Since the election, many of my friends and families have been wondering what’s the best way to get politically involved in these trying times. My Facebook feed is now populated with calls to action, newsletter sign-ups, advice on calling your reps. How to do all this while also practicing self-care is a constant topic of conversation. Eating right, sleeping, and exercising are usually at the top, and I’m trying my best to keep to that. So far, though, my best self-care strategy has been to read during my lunch break.

It didn’t start out as a conscious decision. Before November 8th, I was already feeling sad. (Or is “Sad!” the more appropriate term?) My day job was unchallenging, my love life had become a parody of the most cringe-worthy Sex and the City episode you can remember, and I was dealing with major writer’s block. Spending my lunch break joking around with co-workers was starting to feel like a chore. I began to hide out on my desk and read, as a means to escape the dreariness of my daily life for a bit.

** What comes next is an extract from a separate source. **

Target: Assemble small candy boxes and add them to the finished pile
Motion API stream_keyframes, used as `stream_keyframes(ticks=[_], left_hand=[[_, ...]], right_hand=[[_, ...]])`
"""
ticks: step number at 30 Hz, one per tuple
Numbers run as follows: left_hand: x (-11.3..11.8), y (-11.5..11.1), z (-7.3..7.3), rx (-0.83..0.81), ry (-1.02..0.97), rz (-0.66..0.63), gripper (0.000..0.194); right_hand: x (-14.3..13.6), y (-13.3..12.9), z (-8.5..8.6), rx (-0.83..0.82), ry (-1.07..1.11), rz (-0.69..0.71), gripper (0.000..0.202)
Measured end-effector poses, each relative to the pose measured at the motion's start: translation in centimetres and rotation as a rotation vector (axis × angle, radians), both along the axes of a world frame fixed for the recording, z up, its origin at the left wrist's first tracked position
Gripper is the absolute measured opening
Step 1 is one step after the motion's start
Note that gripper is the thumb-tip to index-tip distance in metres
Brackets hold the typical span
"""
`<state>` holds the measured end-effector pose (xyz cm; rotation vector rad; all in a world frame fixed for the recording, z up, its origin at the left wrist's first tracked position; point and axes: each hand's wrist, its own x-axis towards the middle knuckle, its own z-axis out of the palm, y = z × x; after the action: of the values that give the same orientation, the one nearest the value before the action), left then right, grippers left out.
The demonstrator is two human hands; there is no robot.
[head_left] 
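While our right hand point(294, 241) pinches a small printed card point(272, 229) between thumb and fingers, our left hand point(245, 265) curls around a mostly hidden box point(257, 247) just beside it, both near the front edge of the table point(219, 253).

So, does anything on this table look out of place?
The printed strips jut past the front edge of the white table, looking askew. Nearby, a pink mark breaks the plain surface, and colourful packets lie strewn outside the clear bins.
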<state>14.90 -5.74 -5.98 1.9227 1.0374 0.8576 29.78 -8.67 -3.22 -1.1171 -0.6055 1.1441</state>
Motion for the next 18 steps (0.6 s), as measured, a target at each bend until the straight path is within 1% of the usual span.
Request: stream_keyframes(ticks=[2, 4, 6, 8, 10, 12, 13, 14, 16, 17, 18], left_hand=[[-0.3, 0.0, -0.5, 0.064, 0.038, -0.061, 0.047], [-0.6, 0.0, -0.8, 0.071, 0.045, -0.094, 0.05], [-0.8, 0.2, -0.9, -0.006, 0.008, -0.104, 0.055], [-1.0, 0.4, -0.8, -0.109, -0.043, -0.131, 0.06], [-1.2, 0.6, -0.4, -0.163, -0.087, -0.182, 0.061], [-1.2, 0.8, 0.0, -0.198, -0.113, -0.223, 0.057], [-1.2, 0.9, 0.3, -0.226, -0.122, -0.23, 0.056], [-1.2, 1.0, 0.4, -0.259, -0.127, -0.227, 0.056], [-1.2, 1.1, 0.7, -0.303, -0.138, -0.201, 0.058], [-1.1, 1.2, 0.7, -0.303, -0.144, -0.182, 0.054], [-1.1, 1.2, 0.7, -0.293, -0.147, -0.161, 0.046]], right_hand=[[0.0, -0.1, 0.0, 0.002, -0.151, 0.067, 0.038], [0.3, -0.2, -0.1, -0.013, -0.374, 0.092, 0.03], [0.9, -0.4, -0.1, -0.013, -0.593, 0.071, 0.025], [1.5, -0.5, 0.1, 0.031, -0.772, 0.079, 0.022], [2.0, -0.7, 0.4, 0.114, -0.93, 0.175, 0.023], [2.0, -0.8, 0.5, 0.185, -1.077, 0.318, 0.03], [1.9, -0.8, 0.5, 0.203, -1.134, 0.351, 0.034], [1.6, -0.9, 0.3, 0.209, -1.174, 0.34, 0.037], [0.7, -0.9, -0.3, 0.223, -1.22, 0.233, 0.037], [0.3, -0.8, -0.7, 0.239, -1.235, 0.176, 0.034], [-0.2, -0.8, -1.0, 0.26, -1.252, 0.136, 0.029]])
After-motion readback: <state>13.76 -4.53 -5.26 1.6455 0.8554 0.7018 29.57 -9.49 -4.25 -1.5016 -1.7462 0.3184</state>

After the election, though, all those mundane worries were completely wiped away by the very real fear of the new administration. I’m a woman, a Latina, an immigrant—basically someone who has been instantly put in a position of vulnerability since the Inauguration. My days now consist of obsessively clicking-and-refreshing while I whip myself up into a frenzy. Yet while my social life, work life and creative life have somewhat suffered as I watch the news unfold, my reading habit did not. In fact, I would say I’m more committed to it than ever.

Part of it is very much to escape. But I’m not a huge fan of fluff novels to begin with and most of my picks are either gloomy, literary or gloomy literary. I gravitate towards writing that can be called feminist and intersectional, so reading during my lunch break isn’t really a vacation away from my concerns. What it does do though is give me a space to pause. A juicy plot or a killer sentence directs my energy to the present. As opposed to the avalanche of think pieces, hot takes and newsflashes, I can sit with an idea and process it at my own pace. Reading during my lunch break isn’t about burying my head in the sand. It’s actually about centering my thoughts and not letting my emotions overwhelm my intellect.

It is also a way for me to do something that matters, on a daily basis. Outrage without action is useless and I don’t believe that reading is a sufficient exercise in political activism. But I do believe in its ability to reconnect with our humanity and to recognize the humanity in others. And isn’t that the foundation from which we can create a kinder, more just world?